- Directed by: Stelvio Massi
- Screenplay by: Roberto Gianviti
- Story by: Roberto Gianviti
- Produced by: Roberto Bessi; Renato Angiolini;
- Starring: Maurizio Merli; Janet Agren; Ettore Manni; Chris Avram;
- Cinematography: Sergio Rubini
- Edited by: Mauro Bonanni
- Music by: Lallo Gori
- Production company: Belma Cinematografica
- Distributed by: Variety Distribution
- Release date: 7 December 1978 (Italy);
- Running time: 85 minutes
- Country: Italy
- Language: Italian
- Box office: ₤847,768 million

= Il commissario di ferro =

 Il commissario di ferro ( is a 1978 Italian poliziottesco film directed by Stelvio Massi.

==Plot ==
Commissioner Mauro Mariani is known for his severity towards criminals and for his habit of acting on his own, which cost him the transition from Dr. Crivelli's mobile team to a simple neighborhood police station, where he can assist him. it's Brigadier Ingravallo.

One day, while Mariani is with his wife Vera and his son Claudio, from whom he usually lives separated, a boy named Sergio Conforti bursts into his office and, holding an officer under the gun, forces him to call the absent commissioner because he wants to kill, considering him guilty of his father's suicide, arrested by Mariani two years earlier. The commissioner finds out about it when Vera and Claudio, having gone to the office to wait for him, end up in the hands of Conforti.

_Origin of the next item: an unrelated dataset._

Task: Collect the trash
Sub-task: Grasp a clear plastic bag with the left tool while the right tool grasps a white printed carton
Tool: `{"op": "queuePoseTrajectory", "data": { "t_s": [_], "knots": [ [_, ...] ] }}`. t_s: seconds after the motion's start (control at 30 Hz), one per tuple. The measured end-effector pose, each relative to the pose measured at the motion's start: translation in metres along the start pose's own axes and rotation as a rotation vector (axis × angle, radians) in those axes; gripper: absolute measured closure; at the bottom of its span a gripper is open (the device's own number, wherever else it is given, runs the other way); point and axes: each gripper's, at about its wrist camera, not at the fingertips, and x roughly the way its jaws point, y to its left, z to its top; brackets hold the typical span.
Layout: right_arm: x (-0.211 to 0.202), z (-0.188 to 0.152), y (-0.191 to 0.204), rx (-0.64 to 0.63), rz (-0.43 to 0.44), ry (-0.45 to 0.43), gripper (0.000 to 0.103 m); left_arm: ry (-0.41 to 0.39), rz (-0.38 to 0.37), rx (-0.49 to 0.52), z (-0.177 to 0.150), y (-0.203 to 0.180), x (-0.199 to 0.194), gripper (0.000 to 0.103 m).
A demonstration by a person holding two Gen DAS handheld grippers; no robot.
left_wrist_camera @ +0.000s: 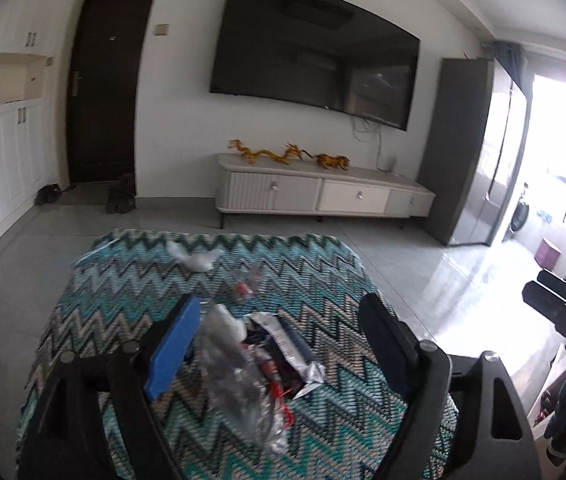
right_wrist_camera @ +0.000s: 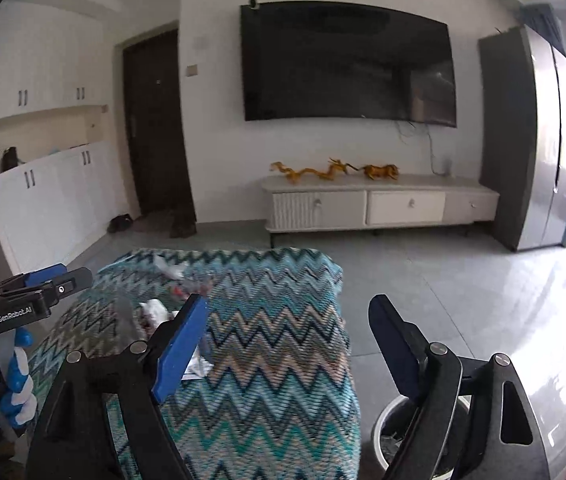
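Crinkled clear wrapper [left_wrist_camera: 243, 384] lies lower centre between the spread left tongs [left_wrist_camera: 279, 320]; right tongs [right_wrist_camera: 291, 312], also spread, sit farther off.

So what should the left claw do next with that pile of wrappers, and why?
Probably lower the left gripper and close on the clear plastic wrapper: its jaws are open, with the wrapper lying between them on the zigzag cloth. The bin is near the right gripper.

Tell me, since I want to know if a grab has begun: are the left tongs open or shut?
Open. The left tongs stand spread wide around the wrappers on the cloth, touching none.
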Motion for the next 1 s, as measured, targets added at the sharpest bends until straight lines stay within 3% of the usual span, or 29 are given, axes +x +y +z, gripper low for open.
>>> {"op": "queuePoseTrajectory", "data": {
  "t_s": [0.27,0.53,0.67,1.0],
  "knots": [
    [-0.005,0.001,0.030,-0.039,0.075,-0.008,0.020,-0.044,0.138,-0.033,-0.013,0.031,-0.027,0.021],
    [0.012,-0.008,0.021,-0.002,0.115,0.014,0.020,0.033,0.178,-0.022,-0.023,0.052,-0.023,0.021],
    [0.029,-0.015,0.010,0.037,0.107,0.042,0.020,0.084,0.179,-0.038,-0.030,0.067,-0.006,0.021],
    [0.087,-0.036,-0.014,0.104,0.104,0.135,0.020,0.223,0.090,-0.065,-0.049,0.082,0.045,0.021]
  ]
}}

The boy, in a delirium of revenge, takes the child with him and later telephones the inspector asking him to pick him up where and when he knows. Initially Mariani does not understand the message; then, reconstructing the arrest of Sergio's father, he ends up remembering. He is forced to evade the surveillance of Crivelli and, arriving near a railway yard, is forced to face Sergio: he will be able to neutralize him and, even if wounded, to save his son.

== Cast ==
- Maurizio Merli as Commissioner Mauro Mariani
- Janet Agren as Vera Mariani
- Ettore Manni as Sergeant Ingravallo
- Chris Avram as Commissioner Capo Crivelli
- Mariangela Giordano as Mrs. Parolini
- Enzo Fiermonte as The Engineer
- Elisa Mainardi as Concierge

==Production==
Maurizio Merli later described the film as "a movie made out of nothing" and that the director Stelvio Massi was not happy with the results. Merli stated that half way through production the producers went on set and said there was no money left and they had to complete production quickly.

==Release==
Il comissario di ferro was distributed theatrically in Italy by Belma on 7 December 1978. The film grossed a total of 847,768,660 Italian lire. Unlike Massi's other film of the period, the film was never dubbed into English for foreign markets.